## Action item:
Return exactly the span of lines in the following data that opens with the line containing "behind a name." and closes with the line containing "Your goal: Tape". Include nothing else.

[Collected data entries]
»»

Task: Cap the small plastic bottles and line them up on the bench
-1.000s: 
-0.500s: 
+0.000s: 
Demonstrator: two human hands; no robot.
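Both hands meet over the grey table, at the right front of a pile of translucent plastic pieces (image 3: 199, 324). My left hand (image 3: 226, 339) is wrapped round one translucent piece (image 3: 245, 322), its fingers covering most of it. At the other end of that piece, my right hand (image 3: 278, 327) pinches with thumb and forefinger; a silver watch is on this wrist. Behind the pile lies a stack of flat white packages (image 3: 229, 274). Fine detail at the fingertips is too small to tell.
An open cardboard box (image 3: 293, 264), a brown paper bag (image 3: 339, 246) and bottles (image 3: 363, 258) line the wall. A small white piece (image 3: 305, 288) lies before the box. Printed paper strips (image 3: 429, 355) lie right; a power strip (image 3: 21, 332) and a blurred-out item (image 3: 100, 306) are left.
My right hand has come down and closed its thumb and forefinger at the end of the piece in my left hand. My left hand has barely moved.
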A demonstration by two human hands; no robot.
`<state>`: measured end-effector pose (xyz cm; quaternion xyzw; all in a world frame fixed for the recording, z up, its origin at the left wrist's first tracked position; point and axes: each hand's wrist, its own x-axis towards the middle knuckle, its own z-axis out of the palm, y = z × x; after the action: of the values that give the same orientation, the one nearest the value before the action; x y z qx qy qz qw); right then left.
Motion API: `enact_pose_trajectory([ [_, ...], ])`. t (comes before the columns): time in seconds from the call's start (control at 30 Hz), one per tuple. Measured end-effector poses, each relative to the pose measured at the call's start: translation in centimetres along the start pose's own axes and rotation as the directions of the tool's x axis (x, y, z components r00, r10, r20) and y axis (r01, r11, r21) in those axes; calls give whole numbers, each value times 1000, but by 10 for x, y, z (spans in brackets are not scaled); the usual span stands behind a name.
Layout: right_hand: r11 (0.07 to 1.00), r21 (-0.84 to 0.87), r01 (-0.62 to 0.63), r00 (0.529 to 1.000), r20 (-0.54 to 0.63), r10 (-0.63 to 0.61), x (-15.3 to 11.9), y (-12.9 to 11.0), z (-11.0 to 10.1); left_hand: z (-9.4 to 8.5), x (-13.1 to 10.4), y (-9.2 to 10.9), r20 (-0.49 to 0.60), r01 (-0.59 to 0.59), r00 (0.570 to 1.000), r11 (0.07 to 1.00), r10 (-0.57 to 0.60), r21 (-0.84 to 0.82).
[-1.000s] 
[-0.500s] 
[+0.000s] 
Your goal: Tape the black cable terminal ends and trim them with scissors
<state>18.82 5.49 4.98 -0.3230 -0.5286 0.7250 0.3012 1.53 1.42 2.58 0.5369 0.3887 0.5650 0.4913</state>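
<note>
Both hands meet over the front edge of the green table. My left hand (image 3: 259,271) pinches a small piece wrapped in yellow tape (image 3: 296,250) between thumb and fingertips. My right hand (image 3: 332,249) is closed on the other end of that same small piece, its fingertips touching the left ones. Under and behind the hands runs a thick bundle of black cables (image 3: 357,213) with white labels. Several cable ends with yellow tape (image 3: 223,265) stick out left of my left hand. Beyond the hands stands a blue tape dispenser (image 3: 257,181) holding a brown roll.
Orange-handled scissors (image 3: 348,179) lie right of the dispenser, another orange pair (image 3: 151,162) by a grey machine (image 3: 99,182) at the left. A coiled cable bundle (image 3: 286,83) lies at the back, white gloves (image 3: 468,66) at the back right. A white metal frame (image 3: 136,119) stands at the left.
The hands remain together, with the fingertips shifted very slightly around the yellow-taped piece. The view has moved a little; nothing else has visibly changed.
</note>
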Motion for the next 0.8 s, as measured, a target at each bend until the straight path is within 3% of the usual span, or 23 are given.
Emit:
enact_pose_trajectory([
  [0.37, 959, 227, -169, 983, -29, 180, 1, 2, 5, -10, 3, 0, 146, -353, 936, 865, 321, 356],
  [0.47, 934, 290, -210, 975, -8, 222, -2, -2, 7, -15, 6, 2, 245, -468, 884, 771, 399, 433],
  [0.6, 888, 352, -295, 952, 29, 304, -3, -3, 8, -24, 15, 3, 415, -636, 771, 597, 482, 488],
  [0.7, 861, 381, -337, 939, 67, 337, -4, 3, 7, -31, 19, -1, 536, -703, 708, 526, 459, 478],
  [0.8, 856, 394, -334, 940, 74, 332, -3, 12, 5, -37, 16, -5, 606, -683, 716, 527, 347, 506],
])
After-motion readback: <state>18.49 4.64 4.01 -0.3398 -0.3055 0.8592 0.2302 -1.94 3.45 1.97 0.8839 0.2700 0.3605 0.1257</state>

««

## Completed task:
Motion API: `enact_pose_trajectory([ [_, ...], ])`. t (comes before the columns): time in seconds from the call's start (control at 30 Hz), one per tuple. Measured end-effector poses, each relative to the pose measured at the call's start: translation in centimetres along the start pose's own axes and rotation as the directions of the tool's x axis (x, y, z components r00, r10, r20) and y axis (r01, r11, r21) in those axes; calls give whole numbers, each value times 1000, but by 10 for x, y, z (spans in brackets are not scaled); the usual span stands behind a name.
Layout: right_hand: r11 (0.07 to 1.00), r21 (-0.84 to 0.87), r01 (-0.62 to 0.63), r00 (0.529 to 1.000), r20 (-0.54 to 0.63), r10 (-0.63 to 0.61), x (-15.3 to 11.9), y (-12.9 to 11.0), z (-11.0 to 10.1); left_hand: z (-9.4 to 8.5), x (-13.1 to 10.4), y (-9.2 to 10.9), r20 (-0.49 to 0.60), r01 (-0.59 to 0.59), r00 (0.570 to 1.000), r11 (0.07 to 1.00), r10 (-0.57 to 0.60), r21 (-0.84 to 0.82).
[-1.000s] 
[-0.500s] 
[+0.000s] 
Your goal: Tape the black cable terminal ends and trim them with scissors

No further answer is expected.